ANTEAS Marche si conferma una rete ampia e radicata:
15 associazioni territoriali affiliate
24 sedi operative
480 volontari attivi
oltre 22.500 persone beneficiarie delle attività nel 2025
36 mezzi di trasporto sociale, con oltre 300.000 km percorsi in un anno.

Le ANTEAS territoriali hanno contribuito alla relazione raccontando le esperienze concrete realizzate nei diversi contesti locali. Tra le attività più significative: attività per l’invecchiamento attivo, laboratori con le scuole, collaborazione con Comuni e Ambiti sociali, servizi di trasporto sociale, progetti di innovazione sociale, iniziative di comunità contro la solitudine. Un patrimonio di iniziative che dimostra la capacità della rete di rispondere ai bisogni reali e complessi delle persone e dei territori.

All’assemblea hanno portato il loro contributo anche i rappresentanti delle realtà partner: Luca Talevi – Segretario Regionale CISL Marche, Maria Rosaria Lucarelli – Segretaria Regionale FNP CISL Marche, Luigino Quarchioni – Portavoce Forum del Terzo Settore Marche, Francesco Varagona – Presidente ADICONSUM Marche, Claudia Ruta – operatrice ANOLF Marche. Dagli interventi è emerso con forza il valore del lavoro in sinergia, della collaborazione tra associazioni e istituzioni e della costruzione di reti territoriali capaci di generare risposte condivise per affrontare le fragilità sociali.

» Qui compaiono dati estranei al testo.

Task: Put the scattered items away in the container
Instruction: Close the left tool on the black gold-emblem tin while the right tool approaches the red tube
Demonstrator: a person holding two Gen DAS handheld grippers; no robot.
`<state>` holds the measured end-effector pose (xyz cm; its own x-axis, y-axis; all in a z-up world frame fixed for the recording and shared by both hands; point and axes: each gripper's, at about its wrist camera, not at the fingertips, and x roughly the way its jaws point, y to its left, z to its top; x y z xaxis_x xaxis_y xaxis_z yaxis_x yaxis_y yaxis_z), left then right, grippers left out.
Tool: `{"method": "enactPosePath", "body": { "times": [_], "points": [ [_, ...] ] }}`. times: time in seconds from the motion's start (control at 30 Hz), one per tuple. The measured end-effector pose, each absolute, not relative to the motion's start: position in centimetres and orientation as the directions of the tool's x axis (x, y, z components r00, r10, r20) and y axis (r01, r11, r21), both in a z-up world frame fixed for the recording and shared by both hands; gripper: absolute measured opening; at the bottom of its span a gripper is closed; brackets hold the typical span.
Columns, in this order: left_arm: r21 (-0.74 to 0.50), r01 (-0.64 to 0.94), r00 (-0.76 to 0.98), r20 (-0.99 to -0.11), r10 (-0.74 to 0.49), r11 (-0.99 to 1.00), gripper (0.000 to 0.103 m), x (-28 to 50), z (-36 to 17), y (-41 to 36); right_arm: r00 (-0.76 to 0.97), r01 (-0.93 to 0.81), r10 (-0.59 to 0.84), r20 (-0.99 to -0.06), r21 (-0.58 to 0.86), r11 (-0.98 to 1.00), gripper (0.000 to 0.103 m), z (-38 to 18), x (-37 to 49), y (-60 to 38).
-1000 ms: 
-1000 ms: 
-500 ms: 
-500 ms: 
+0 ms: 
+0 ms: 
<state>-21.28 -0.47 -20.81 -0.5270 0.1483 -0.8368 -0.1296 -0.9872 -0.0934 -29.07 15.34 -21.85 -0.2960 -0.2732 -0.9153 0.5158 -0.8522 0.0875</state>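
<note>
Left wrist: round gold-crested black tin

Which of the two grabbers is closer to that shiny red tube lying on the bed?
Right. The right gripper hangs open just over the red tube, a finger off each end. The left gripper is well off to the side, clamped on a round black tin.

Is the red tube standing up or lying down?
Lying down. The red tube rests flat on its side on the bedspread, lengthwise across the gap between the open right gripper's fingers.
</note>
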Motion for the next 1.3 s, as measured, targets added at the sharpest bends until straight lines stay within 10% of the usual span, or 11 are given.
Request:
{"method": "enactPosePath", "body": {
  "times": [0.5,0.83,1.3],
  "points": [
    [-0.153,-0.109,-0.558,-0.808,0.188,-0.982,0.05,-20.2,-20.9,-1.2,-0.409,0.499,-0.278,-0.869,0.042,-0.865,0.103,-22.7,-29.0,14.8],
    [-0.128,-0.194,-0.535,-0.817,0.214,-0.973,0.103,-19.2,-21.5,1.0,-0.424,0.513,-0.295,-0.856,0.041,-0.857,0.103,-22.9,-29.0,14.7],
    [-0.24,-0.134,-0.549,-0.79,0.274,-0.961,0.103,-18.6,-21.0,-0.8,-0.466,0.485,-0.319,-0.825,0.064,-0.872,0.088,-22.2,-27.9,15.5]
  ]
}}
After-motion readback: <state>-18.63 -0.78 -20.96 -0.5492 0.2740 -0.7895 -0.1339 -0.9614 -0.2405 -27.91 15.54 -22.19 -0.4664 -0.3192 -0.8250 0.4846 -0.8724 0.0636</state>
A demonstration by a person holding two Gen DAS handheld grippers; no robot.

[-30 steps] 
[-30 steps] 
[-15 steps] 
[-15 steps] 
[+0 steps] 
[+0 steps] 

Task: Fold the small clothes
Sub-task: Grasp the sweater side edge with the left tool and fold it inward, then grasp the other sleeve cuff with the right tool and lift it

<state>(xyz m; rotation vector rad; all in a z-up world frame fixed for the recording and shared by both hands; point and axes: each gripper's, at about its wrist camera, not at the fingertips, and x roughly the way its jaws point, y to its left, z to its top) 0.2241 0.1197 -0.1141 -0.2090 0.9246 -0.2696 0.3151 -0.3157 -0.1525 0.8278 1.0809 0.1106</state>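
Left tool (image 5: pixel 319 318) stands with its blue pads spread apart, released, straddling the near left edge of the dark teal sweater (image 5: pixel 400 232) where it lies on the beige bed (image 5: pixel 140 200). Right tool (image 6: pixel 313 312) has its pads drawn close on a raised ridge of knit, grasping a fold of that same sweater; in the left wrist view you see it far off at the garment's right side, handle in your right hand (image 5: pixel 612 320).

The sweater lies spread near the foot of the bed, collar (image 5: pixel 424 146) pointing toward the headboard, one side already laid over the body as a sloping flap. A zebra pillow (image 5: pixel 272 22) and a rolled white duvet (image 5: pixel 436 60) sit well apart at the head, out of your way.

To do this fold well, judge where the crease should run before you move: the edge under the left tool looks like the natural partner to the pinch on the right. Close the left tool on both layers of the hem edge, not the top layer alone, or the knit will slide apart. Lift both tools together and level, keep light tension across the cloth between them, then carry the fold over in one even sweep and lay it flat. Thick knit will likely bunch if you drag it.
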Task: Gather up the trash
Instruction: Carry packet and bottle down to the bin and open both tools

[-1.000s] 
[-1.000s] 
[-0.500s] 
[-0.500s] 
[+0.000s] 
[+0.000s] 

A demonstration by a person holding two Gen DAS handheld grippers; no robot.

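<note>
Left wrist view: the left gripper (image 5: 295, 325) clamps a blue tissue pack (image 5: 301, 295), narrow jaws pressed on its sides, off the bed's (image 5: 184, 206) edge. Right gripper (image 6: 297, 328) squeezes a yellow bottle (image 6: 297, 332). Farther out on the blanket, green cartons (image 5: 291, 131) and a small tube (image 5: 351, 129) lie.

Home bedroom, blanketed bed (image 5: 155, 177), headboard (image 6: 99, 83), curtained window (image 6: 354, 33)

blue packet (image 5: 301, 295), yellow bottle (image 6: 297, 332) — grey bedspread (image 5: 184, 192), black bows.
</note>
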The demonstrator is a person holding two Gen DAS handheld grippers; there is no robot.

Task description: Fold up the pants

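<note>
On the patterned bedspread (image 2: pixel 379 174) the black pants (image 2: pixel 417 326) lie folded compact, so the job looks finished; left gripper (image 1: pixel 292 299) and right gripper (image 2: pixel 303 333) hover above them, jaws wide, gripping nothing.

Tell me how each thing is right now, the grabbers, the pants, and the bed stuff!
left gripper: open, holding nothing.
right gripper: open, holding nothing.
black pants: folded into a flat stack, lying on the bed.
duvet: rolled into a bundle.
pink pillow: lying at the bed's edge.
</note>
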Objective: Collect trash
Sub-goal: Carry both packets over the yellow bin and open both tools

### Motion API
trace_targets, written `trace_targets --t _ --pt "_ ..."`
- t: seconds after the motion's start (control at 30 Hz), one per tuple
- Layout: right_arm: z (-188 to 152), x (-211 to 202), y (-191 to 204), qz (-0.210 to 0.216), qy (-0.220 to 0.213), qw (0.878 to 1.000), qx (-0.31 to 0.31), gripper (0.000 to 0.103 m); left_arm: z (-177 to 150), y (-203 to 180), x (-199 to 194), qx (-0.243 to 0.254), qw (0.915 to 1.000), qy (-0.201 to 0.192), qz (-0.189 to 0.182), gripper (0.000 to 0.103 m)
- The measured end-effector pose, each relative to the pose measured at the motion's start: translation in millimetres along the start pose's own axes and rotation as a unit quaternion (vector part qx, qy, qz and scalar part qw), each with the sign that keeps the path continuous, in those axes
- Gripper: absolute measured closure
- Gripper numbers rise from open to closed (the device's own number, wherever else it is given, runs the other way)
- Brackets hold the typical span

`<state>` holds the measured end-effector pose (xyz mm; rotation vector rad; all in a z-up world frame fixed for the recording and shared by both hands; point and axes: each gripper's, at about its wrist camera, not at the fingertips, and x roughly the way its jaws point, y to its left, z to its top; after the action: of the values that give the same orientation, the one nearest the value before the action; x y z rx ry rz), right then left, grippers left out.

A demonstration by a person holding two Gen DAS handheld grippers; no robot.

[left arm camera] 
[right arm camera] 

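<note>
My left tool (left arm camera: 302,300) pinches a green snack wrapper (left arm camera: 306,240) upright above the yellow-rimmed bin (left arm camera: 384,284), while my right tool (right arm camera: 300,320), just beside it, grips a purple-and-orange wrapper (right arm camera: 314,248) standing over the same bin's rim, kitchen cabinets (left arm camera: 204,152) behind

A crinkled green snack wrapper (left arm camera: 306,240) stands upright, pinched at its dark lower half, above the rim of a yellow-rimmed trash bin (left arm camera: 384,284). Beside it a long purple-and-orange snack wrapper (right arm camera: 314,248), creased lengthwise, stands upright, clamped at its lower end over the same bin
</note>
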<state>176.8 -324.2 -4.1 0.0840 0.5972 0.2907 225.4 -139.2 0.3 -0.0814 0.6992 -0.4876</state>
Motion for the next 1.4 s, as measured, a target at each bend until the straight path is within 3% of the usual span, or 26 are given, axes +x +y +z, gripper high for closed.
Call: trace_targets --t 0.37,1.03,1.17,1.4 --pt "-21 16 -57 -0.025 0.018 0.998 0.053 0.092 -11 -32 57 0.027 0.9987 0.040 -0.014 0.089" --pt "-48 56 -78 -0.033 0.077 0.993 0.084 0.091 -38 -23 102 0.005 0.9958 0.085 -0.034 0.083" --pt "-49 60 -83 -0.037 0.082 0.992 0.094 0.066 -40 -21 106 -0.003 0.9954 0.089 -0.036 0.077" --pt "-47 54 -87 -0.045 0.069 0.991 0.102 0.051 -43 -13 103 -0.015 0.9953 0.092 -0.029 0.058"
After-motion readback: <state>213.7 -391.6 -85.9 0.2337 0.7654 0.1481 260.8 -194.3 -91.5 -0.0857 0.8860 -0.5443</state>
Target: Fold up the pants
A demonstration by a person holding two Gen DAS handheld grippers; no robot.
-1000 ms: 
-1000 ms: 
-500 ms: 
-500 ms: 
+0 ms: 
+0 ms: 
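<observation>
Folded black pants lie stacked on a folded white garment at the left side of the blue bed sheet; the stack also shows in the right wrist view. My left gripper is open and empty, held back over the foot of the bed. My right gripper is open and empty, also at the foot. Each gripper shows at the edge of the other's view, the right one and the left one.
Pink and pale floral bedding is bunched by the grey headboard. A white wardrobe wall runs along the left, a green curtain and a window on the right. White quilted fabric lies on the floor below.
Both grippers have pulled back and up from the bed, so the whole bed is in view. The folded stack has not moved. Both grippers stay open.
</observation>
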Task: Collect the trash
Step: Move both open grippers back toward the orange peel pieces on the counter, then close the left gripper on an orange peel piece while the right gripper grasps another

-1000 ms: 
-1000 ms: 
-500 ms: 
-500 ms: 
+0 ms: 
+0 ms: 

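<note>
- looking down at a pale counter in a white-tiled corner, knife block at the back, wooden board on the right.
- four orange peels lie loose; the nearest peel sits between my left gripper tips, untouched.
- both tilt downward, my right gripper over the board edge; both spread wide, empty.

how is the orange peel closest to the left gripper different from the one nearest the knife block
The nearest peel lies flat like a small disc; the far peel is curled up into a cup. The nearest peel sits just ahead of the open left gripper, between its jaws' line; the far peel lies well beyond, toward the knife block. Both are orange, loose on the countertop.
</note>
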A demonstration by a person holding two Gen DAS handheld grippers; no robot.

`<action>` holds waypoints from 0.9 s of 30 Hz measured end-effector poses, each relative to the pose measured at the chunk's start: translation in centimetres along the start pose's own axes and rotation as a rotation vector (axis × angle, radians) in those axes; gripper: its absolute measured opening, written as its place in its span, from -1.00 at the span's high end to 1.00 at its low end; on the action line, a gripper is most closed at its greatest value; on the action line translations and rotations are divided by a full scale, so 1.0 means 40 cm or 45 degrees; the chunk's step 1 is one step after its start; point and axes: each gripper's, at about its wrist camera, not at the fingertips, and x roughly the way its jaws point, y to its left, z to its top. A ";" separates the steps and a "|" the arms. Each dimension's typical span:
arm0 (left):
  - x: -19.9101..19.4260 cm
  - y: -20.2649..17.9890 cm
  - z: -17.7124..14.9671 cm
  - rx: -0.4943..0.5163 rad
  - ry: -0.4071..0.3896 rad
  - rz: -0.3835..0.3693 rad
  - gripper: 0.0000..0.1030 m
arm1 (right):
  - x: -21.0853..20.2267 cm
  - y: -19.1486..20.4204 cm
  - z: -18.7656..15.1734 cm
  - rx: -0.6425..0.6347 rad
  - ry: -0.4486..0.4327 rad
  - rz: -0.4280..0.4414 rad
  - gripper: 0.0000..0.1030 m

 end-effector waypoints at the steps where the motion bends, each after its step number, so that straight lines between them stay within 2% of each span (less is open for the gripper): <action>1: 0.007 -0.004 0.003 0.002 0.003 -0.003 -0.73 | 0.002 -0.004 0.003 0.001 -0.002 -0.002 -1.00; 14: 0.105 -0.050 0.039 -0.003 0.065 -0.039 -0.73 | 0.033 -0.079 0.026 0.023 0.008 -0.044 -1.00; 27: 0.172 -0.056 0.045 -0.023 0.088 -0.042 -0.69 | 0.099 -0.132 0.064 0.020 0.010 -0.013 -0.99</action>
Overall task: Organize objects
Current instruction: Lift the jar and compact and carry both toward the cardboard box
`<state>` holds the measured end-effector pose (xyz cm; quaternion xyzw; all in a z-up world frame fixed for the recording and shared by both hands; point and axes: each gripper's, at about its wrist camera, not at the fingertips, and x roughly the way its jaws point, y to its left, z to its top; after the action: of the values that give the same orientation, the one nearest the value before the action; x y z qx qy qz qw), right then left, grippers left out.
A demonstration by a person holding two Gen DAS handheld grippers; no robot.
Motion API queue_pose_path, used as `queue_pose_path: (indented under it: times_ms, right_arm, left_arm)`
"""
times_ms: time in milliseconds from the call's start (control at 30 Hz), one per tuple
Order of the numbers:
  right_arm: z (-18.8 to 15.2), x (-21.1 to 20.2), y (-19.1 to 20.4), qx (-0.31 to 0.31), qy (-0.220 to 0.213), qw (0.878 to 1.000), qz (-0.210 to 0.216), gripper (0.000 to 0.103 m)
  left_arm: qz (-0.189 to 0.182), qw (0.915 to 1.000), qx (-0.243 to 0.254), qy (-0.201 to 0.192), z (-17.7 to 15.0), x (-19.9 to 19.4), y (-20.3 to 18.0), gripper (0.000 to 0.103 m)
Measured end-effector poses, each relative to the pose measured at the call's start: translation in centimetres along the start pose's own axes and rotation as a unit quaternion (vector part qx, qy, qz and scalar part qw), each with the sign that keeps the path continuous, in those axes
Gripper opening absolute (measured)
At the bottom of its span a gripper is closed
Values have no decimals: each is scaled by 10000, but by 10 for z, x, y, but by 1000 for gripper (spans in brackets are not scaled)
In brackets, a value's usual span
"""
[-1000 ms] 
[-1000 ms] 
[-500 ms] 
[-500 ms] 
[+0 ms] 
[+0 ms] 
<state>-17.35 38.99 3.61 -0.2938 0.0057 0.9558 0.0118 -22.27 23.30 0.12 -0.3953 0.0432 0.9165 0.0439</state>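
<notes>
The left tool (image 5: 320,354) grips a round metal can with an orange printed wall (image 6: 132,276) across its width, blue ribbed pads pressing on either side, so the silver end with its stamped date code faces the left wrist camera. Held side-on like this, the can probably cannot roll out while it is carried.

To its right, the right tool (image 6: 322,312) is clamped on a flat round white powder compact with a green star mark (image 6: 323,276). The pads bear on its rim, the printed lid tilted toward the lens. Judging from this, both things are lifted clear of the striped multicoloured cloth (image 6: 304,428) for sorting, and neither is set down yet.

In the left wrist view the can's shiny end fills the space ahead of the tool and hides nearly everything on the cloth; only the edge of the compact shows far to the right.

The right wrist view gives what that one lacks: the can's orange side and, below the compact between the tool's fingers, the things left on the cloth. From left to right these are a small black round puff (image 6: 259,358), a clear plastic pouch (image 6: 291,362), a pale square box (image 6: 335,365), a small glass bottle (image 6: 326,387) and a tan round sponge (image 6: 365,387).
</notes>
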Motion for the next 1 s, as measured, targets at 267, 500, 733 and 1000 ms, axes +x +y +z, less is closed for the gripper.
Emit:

Generativi di comunità: la grammatica della prossimità

A chiudere i lavori, l’intervento di Andrea Arnone, Vice Presidente ANTEAS Nazionale, con il richiamo alla “grammatica della comunità”, che identifica nello stile ANTEAS un metodo concreto per essere generativi di comunità attraverso le cinque azioni fondamentali:
Andare verso le persone – Ascoltare i bisogni – Accompagnarsi, per coinvolgere – Aiutare a fare – Aiutare a fare insieme.
Un percorso che esprime il valore della generatività e della prossimità, intese come strumenti per conoscersi, coabitare i territori e sostenersi reciprocamente.

Il rinnovo degli organi e la continuità associativa

L’assemblea ha rappresentato anche un passaggio istituzionale fondamentale, con:
l’elezione dei nuovi Consigli Direttivi di ANTEAS Marche APS e ODV,
la riconferma del Collegio dei Revisori,
la conferma del Presidente, Dino Ottaviani
la conferma delle Vice Presidenti, Francesca Conti e Silvana Santinelli
l’elezione dei delegati al Congresso Nazionale ANTEAS.

Un momento che segna continuità e rinnovamento, valorizzando l’esperienza maturata con uno sguardo rivolto al futuro: l’impegno a rafforzare la presenza nei territori, coinvolgere nuove energie e sviluppare progettualità sempre più condivise, con istituzioni e terzo settore.

ANTEAS Marche continua così il proprio cammino con una visione chiara: costruire comunità più vicine, solidali e inclusive, mettendo sempre al centro la persona, per umanizzare la società attraverso le relazioni.

Grazie ai Presidenti, ai Soci, ai Volontari ANTEAS, ai rappresentanti degli enti intervenuti, e buon lavoro. Insieme, continueremo a rendere le Marche una regione sempre più solidale.